Exercise aim — Output, word for word, the lines of this listing that fall between the line with "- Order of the" and the line with "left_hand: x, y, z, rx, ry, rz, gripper", counting both of those lines, and no others.
◆ ◆ ◆ ◆ ◆
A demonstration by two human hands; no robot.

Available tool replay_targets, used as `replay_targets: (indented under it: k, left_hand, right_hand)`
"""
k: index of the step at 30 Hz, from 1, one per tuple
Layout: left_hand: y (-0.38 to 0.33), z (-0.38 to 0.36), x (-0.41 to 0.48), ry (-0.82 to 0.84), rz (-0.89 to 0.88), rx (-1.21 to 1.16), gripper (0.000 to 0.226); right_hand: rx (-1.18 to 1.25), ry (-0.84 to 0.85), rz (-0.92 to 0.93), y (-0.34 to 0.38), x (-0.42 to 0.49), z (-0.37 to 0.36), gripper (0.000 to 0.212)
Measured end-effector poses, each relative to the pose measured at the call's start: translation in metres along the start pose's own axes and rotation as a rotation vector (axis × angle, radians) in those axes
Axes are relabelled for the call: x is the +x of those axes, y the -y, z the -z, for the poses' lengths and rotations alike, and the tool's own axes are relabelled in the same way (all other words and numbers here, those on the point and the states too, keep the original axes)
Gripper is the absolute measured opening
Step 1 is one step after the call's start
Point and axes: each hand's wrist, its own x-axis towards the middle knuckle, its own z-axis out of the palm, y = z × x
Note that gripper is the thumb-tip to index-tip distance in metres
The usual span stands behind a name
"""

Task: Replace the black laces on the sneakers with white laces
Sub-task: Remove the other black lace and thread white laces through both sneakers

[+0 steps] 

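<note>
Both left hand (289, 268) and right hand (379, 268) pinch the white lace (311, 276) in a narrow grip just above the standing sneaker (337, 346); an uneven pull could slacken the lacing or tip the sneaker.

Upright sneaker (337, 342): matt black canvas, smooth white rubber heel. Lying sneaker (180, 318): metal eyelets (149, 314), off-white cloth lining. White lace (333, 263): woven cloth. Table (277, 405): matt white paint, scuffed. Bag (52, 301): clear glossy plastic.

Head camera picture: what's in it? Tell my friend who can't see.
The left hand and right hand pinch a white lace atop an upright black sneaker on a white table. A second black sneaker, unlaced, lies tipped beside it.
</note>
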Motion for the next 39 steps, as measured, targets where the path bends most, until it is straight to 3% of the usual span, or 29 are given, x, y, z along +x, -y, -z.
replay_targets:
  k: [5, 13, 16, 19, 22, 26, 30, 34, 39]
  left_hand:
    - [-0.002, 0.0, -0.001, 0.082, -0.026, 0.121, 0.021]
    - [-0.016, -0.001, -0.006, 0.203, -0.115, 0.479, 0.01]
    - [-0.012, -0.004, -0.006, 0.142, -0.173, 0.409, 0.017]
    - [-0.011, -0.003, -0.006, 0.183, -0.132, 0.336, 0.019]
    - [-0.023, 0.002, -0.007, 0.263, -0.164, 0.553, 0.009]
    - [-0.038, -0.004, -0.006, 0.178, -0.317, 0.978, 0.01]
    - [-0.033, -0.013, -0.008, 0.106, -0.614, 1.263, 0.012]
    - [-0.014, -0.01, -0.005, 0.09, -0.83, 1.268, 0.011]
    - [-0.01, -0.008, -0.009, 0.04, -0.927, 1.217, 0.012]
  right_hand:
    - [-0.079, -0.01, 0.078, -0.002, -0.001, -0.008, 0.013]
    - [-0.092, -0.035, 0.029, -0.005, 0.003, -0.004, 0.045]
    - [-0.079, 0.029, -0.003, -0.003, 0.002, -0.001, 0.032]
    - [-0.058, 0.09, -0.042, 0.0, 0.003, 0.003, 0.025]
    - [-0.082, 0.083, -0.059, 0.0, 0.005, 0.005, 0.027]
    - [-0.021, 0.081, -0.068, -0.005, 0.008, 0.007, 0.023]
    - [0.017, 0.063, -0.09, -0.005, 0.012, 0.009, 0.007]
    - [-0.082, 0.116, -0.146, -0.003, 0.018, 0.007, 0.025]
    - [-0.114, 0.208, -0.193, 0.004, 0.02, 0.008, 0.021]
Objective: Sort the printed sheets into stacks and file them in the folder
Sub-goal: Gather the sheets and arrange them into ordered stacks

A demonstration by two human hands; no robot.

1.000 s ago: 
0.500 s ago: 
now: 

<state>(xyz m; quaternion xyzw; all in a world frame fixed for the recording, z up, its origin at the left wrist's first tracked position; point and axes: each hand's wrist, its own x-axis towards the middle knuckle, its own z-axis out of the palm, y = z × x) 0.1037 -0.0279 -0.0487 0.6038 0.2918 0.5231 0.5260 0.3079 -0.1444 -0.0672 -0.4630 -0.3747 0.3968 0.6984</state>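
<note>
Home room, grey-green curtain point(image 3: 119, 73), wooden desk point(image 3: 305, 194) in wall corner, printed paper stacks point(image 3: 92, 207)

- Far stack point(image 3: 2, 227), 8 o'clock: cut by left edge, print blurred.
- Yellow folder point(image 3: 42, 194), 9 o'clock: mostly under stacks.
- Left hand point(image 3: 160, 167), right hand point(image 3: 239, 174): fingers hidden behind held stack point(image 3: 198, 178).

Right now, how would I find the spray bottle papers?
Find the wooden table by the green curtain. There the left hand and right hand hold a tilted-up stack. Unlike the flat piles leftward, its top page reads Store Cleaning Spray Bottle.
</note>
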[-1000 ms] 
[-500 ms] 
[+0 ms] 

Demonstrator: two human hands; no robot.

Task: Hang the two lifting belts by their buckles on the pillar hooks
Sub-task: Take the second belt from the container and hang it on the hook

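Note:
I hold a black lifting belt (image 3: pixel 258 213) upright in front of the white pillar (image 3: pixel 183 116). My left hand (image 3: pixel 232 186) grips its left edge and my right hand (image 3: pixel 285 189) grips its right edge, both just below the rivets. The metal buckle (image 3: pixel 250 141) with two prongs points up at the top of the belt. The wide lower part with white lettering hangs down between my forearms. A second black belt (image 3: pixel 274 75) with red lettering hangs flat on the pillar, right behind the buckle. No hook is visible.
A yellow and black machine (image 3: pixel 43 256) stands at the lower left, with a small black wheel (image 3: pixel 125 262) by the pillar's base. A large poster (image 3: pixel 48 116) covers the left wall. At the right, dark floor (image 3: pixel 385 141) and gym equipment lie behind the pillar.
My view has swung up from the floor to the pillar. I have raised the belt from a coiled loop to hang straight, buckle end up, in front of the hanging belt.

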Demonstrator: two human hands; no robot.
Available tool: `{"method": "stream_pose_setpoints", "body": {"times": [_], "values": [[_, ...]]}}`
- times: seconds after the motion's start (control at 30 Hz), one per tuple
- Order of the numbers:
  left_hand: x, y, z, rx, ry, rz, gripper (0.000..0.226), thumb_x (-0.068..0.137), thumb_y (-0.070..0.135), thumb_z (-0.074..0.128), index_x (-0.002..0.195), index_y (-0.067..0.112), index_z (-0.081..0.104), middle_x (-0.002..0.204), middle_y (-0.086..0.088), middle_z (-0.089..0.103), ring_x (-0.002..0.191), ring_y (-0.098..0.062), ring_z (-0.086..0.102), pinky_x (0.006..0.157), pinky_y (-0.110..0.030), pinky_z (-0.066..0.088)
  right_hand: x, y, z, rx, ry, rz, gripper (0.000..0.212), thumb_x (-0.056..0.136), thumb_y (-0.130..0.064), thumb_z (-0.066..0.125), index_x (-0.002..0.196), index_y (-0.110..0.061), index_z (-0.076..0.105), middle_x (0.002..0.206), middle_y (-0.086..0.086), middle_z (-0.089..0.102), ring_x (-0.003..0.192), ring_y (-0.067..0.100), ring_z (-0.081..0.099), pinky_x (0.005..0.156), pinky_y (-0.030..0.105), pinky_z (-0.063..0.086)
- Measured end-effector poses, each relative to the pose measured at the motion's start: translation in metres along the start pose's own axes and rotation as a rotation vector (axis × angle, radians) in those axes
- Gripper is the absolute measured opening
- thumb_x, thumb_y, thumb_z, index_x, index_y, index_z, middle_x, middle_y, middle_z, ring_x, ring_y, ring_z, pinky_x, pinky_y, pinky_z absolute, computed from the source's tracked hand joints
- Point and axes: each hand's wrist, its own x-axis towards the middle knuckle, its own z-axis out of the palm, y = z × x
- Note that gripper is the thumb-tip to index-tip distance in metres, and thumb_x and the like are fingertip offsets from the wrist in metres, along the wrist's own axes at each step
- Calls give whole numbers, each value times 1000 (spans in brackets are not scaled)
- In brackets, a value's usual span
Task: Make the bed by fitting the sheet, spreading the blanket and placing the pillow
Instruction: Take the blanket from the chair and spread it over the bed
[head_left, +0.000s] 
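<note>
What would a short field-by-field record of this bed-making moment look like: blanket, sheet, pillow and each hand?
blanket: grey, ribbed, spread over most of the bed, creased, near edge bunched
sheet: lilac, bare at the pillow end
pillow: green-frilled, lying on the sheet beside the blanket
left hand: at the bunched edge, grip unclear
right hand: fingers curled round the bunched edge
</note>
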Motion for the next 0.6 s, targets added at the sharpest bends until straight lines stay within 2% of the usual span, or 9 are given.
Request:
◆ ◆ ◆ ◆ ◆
Result of the task —
- Order of the numbers:
  left_hand: x, y, z, rx, ry, rz, gripper (0.000..0.226), thumb_x (-0.068..0.137), thumb_y (-0.070..0.135), thumb_z (-0.074..0.128), index_x (-0.002..0.195), index_y (-0.067..0.112), index_z (-0.081..0.104), middle_x (-0.002..0.204), middle_y (-0.086..0.088), middle_z (-0.089..0.103), ring_x (-0.002..0.191), ring_y (-0.098..0.062), ring_z (-0.086..0.102), pinky_x (0.006..0.157), pinky_y (-0.110..0.030), pinky_z (-0.066..0.088)

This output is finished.